● TASK PROMPT
If a line below holds the word "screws", count it; then say how many such lines there are and nothing else.

SUPPLIED MATERIAL: Begin

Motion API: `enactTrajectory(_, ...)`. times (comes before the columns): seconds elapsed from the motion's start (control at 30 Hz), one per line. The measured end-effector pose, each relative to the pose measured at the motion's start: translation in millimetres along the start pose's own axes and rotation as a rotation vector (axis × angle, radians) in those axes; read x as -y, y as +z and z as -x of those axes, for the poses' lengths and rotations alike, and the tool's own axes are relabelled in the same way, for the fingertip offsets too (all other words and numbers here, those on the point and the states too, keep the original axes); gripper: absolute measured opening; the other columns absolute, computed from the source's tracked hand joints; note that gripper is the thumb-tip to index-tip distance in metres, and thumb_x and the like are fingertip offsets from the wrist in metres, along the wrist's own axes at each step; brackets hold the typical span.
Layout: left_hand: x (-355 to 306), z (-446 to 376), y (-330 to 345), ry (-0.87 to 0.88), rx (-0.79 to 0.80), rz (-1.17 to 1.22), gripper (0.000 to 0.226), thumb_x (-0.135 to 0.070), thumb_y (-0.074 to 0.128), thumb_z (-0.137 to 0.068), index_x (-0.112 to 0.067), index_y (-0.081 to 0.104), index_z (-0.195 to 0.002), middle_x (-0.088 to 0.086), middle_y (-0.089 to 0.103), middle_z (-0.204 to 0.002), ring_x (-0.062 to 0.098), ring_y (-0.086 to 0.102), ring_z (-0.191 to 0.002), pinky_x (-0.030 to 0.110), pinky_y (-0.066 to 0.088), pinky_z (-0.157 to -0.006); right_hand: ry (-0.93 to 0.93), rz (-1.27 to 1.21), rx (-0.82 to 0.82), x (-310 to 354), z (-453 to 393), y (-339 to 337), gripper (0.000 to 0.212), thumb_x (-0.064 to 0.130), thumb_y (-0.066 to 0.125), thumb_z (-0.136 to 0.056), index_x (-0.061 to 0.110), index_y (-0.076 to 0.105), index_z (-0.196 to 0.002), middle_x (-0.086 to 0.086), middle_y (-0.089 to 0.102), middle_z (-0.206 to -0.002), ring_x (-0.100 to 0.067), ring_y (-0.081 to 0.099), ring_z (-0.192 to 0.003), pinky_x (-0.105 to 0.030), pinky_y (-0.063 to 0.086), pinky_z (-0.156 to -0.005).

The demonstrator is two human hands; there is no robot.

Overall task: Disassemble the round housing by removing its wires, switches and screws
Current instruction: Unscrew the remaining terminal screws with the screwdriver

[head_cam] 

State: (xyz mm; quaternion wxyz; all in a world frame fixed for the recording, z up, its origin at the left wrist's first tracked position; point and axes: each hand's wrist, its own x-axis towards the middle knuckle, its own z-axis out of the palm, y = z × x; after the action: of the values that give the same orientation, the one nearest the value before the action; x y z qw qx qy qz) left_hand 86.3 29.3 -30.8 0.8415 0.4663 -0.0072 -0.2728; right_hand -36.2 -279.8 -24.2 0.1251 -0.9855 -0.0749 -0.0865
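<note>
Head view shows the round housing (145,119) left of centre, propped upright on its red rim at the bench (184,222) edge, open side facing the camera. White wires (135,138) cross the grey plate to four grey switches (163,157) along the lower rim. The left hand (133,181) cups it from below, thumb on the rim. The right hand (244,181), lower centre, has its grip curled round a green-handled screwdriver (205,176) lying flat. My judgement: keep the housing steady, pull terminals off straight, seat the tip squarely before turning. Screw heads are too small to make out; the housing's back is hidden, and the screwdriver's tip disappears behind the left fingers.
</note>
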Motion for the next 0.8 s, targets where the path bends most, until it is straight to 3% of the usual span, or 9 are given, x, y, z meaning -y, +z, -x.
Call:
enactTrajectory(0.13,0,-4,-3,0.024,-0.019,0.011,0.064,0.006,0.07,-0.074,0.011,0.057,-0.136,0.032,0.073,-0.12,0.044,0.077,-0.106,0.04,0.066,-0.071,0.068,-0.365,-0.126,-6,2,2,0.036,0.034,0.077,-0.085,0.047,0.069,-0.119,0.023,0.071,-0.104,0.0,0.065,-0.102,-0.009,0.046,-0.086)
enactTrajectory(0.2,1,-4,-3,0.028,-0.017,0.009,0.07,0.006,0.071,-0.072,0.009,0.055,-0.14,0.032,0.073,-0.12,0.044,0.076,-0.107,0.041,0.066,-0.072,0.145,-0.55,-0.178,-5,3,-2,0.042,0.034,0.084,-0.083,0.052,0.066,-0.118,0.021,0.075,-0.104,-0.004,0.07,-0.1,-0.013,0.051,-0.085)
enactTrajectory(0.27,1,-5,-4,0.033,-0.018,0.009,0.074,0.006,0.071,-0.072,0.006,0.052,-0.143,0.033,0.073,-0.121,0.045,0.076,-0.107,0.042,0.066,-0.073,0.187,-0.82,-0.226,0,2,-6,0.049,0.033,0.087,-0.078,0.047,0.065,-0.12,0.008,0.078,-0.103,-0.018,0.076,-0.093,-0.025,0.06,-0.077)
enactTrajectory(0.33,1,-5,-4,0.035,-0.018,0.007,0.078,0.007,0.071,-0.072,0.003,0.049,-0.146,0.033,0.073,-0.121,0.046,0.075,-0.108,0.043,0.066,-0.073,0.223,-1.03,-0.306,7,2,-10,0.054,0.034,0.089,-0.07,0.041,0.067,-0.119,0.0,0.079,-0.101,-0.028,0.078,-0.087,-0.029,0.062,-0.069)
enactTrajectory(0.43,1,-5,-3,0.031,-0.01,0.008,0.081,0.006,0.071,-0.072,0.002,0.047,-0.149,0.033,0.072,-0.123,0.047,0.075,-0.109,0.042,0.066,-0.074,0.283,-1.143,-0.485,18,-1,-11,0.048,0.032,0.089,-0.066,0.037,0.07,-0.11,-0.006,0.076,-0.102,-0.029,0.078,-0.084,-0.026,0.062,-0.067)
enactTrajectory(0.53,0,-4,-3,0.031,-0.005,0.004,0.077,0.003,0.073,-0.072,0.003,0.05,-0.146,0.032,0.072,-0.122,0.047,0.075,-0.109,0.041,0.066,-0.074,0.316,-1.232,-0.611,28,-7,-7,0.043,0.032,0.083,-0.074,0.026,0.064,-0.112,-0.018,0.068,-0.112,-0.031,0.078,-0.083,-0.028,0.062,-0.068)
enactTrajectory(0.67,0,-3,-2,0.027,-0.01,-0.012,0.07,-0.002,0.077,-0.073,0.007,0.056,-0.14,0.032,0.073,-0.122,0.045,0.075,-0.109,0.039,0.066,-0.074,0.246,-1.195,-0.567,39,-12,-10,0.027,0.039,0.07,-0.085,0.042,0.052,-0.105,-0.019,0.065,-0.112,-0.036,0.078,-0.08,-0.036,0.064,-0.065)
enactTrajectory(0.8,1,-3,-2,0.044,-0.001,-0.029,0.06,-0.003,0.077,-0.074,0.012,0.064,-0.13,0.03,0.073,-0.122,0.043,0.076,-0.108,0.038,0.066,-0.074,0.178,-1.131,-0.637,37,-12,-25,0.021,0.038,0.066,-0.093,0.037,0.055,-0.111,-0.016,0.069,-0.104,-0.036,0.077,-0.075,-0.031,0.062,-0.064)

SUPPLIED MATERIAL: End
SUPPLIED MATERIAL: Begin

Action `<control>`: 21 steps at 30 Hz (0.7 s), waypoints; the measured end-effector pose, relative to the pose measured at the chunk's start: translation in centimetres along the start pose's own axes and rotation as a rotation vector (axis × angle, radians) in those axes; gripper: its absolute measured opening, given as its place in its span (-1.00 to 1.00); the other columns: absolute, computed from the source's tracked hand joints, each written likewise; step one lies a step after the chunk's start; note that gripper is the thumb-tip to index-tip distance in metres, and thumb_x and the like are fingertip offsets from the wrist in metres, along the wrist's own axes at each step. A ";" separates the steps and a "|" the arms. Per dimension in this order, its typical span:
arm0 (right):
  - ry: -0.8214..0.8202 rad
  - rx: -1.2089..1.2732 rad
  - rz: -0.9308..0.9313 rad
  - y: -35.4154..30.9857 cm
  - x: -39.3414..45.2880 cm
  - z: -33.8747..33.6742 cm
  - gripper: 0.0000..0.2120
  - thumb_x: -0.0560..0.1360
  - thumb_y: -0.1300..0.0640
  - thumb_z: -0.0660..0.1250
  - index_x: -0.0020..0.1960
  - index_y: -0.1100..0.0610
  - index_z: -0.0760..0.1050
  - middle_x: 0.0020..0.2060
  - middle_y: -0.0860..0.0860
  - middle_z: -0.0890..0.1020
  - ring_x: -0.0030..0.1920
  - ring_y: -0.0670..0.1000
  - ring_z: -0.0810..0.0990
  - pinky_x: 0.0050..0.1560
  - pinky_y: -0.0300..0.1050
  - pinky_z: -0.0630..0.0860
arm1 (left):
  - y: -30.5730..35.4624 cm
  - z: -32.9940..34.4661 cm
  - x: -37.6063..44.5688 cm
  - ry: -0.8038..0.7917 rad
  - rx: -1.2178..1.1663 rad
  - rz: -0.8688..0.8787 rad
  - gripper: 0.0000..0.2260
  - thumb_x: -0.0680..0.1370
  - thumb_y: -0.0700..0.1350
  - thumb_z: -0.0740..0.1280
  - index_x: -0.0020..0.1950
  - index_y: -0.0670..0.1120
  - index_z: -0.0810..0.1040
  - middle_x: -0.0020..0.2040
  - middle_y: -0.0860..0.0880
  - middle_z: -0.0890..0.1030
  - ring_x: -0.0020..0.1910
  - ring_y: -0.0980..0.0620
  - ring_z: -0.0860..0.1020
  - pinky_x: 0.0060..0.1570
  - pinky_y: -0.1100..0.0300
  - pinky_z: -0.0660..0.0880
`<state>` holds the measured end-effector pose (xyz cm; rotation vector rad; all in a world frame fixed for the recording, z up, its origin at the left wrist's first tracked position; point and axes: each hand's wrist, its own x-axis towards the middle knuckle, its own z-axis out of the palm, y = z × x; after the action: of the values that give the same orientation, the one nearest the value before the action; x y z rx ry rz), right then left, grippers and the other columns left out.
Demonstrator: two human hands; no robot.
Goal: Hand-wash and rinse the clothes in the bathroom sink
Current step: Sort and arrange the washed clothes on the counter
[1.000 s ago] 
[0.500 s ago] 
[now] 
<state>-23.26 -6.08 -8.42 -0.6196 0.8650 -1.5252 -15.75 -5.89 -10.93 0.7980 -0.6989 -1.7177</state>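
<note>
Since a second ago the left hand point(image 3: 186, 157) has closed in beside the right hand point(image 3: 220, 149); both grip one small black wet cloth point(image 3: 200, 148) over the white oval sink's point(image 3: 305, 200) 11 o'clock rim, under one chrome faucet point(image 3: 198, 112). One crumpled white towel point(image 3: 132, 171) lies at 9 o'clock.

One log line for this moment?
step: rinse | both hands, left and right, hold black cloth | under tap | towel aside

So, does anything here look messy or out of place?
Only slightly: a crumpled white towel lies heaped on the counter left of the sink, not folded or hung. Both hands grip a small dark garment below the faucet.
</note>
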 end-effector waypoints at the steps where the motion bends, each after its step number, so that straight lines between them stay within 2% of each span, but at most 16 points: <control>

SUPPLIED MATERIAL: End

● ANSWER FOR THIS EXERCISE
2